Photo by Cynthia Berkshire Installation by Yayoi Kusama
Jahmani is a Brooklyn-based filmmaker, photographer, and multidisciplinary artist whose work explores the beauty, mystery, and impermanence of human experience; examining what it means to be embodied and spiritually alive within a complex, multicultural, and ever-evolving world. His work blends documentary and poetic experimental forms, pushing the boundaries of nonfiction storytelling and examining the many dimensions of who we really are, how we see and perceive ourselves, one another, and the nature of reality within and beyond our individual and collective existence and unseen world.
Asphalt Spirits NYC Part I: 1976–1986 + Part II: 1999–2026, A Journey into Awakening and Remembrance, is Jahmani Perry’s ongoing poetic photographic work and developing immersive photographic, film, music, and soundscape installation, and photo book. Through intimate portraits and everyday encounters, the project explores the interior lives of New Yorkers navigating the city's ever-changing landscape. The images serve as both inquiry and celebration, honoring the beauty, mystery, vulnerability, and paradoxical nature of life within New York’s diverse cultural fabric. Created within the context of a nation challenged and actively struggling to sustain it’s moral center, uphold it’s democratic ideals, and find a new path forward; the work reflects on memory, resilience belonging and transformation.
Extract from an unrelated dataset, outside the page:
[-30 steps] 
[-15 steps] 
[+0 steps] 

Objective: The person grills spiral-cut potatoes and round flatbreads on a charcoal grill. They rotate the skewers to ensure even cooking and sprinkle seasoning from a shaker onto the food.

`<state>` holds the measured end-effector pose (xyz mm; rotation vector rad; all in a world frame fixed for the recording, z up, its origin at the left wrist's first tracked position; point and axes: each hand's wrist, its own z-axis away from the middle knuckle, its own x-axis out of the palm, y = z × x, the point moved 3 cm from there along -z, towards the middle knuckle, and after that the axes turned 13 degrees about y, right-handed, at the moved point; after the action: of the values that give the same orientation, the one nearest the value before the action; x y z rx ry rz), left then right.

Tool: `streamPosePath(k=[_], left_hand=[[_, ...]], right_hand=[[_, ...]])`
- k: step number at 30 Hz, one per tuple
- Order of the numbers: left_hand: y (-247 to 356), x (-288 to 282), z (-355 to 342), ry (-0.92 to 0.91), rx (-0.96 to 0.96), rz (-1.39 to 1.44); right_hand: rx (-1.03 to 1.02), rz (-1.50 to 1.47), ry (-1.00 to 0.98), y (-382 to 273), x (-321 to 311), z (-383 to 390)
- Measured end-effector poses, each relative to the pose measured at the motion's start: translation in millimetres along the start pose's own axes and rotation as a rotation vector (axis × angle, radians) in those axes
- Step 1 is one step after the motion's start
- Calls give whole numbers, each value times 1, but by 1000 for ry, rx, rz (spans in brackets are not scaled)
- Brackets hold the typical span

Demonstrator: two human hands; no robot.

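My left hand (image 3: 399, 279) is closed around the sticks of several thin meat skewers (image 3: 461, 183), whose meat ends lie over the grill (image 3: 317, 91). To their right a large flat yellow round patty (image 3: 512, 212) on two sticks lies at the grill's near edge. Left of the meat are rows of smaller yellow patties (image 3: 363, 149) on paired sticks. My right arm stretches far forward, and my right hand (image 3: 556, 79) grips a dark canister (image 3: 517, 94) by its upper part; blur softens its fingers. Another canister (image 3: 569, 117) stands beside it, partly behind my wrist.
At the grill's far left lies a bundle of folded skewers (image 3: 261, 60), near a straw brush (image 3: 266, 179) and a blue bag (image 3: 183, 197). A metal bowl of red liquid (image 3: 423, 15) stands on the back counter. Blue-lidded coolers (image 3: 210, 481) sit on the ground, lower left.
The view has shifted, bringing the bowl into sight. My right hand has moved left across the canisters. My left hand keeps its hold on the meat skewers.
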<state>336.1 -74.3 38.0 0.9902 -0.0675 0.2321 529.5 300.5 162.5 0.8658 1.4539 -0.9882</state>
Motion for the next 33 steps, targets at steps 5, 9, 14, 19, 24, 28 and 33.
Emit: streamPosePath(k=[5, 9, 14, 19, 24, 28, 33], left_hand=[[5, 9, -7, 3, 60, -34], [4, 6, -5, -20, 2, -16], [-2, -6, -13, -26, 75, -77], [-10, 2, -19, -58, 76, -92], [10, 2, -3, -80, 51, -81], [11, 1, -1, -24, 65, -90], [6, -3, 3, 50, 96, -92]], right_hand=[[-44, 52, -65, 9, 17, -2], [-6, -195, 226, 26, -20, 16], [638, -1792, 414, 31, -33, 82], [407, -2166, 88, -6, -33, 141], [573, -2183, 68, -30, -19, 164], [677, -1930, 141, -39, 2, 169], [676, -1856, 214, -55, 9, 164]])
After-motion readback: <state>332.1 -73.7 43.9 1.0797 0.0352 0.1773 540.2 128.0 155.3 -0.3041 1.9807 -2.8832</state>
Asphalt Spirits NYC debuted as a solo exhibition in 1983 at New York’s iconic Just Above Midtown / Downtown Gallery, curated by Linda Goode Bryant. Photographs from Asphalt Spirits NYC Part I: 1976-1986 + Part II: 1999-2026 are held in the private collections of Keith Haring, The Buhl Collection, Andy Spade, and others.
A Sony Innovator’s Award recipient for filmmaking, Jahmani’s films have aired on PBS/Thirteen WNET and have been presented at the Whitney Museum of American Art, Walker Art Center, St. Louis Art Museum, The Kitchen, Lollapalooza Music Concert Tour, and Madonna’s Who’s That Girl Tour, among others. His short film, Why Am I A Threat?, featuring Ice Cube, was featured in BAM’s (Brooklyn Academy of Music) 2019 film series, Black 90s: A Turning Point in American Cinema, curated by Ashley Clark. Jahmani's 2010 documentary film Change You Can Believe In, features an unscripted conversation between playwright / actor Wally Shawn and political activist Andy Zee, addressing fundamental questions about human nature, morality, and the organization of society.
Jahmani has collaborated and worked on film and television projects with Oliver Stone (Nixon / film), Joss Whedon (Buffy The Vampire Slayer /television series), John Dahl (The Last Seduction/film), Orlando Bagwell (Matters of Race / PBS documentary series), and Bill Moyers, and Marc Levin (Rikers: An American Jail / PBS documentary film). He studied filmmaking at Pratt Institute, received a directing fellowship at the American Film Institute, and was a documentary fellow with The Gotham Project Involve.